Category Archives: Appendix: Storage and Retrieval

Boyce-Codd Normal Form Violation

This week’s and next week’s problems use basically the same construction in their reduction.  We’re going to do them in reverse order, because that’s the order they’re presented in the paper.

The problem: Boyce-Codd Normal Form Violation.  This is problem SR29 in the appendix.

The description: Given a set of attributes A, a collection F of functional dependencies, and a subset A’ of A, does A’ violate Boyce-Codd normal form?

G&J’s definition of BCNF is: A’ violates BCNF if we can find a subset X of A’ and 2 attributes y and z in A’-X such that the pair (X,y) is in the closure of F, and (X,z) is not in the closure of F.

The paper by Beeri and Bernstein define BCNF as: for all disjoint nonempty sets of attributes X and Y in A, If Y is functionally dependent on X, then all attributes in A depend on X.

Example: Here is an example from the Beeri and Bernstein paper that has the reduction:

Let A = {Apartment_Type, Address, Size, Landlord, Apartment_Num, Rent, Tenant_Name}

(I’m pretty sure “Apartment_Type” means something like “Two Bedroom”, “Size” is in square feet, “Address” is the street address of the apartment building, at which there are potentially many apartments each with a different “Apt_Num”)

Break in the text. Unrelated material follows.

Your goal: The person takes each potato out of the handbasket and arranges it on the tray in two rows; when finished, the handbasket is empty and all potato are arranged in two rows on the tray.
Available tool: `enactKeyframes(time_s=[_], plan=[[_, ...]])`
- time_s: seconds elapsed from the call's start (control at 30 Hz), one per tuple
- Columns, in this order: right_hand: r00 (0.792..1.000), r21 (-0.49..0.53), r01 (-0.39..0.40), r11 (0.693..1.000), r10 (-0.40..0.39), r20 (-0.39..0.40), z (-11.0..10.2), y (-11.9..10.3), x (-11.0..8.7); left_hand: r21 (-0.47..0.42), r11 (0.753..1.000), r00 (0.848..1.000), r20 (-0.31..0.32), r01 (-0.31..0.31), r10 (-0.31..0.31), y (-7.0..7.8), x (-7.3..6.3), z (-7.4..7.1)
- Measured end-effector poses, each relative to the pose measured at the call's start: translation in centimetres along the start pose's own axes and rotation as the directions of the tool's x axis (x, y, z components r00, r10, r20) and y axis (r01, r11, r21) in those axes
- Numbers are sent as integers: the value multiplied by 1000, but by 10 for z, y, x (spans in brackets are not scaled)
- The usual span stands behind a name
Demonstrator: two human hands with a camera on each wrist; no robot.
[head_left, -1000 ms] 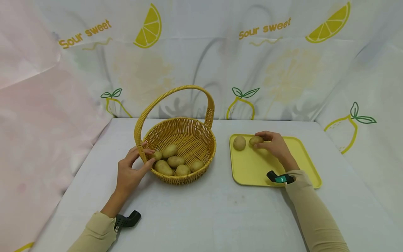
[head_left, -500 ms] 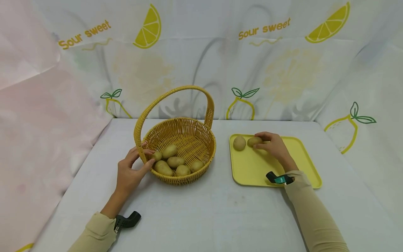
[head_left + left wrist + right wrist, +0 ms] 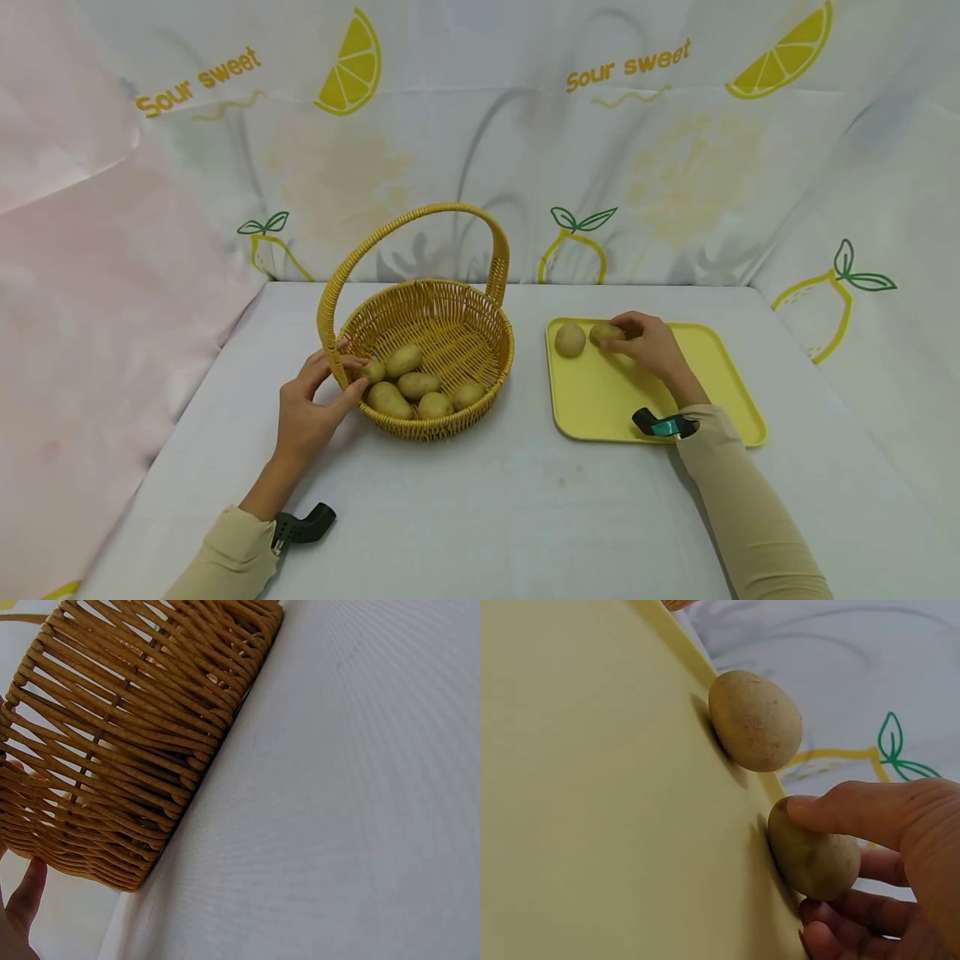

With these functional dependencies:

  • ({Apartment_Type, Address}, {Size})
  • ({Address}, {Landlord})
  • ({Address, Apt_Num},{Rent})
  • ({Name}, {Address, Apt_Num})

If A’ is {Name, Address, Apt_Num, Rent} then BCNF is violated because Rent is functionally dependent on Name (through the pair of attributes {Address, Apartment_Num}, but other attributes (for example, Size) is not.

Reduction: Beeri and Bernstein reduce from Hitting Set.  So we start with a set S, and a collection C of subsets of S, and an integer K.  We need to create a set of attributes and functional dependencies.

Each element in S will be an attribute in A.  If we have a hitting set S’ of the attributes, then we could create a BCNF violation by making some of the attributes (but not all) of A functionally dependent on S’.

So we create a new attribute for each subset in C.  We create dependencies between the element attribute of each element in each C and its “set” attribute.  Now if we have a hitting set S’, then that set is functionally dependent on each element attribute.  So then if we make some but not all attributes in A dependent on the set of all element attributes, we get a BCNF violation.

That’s the basic idea, but the actual proof has a lot of special cases to worry about and resolve.

Difficulty: 8.  The general idea isn’t too hard (though you have to learn the definition of BCNF to even get started), but there is a ton of details and special cases to worry about to do it right.

Prime Attribute Name

We’re skipping ahead a bit because this reduction is from the same paper as last week’s (and reduces from last week’s problem).

The problem: Prime Attribute Name.  This is problem SR28 in the appendix.

The description: Given a set A of attribute names, and a collection F of functional dependencies like in the last problem, and a specific attribute x in A, is x in some key K for the relational system <A,F>?  (Recall that keys need to be of minimal size).

Example: Using the example from last week- the list of attributes was {Name, ID, Course, Professor, Time}.  The functional dependencies were:

  • ({Name},{ID})  (If you know a student’s name, you can figure out their ID)
  • ({ID},{Name})  (If you know a student’s ID, you can figure out their name)
  • ({Name, Course}, {Professor, Time}) (If you know a student’s name and a course they are in, you can figure out the professor teaching it and what time the course is)
  • ({Professor, Time), {Course}) (If you know the professor of the course and the time it is being taught, you can figure out the course being taught.  Note that you can’t figure out the student because more than one student will be in the course)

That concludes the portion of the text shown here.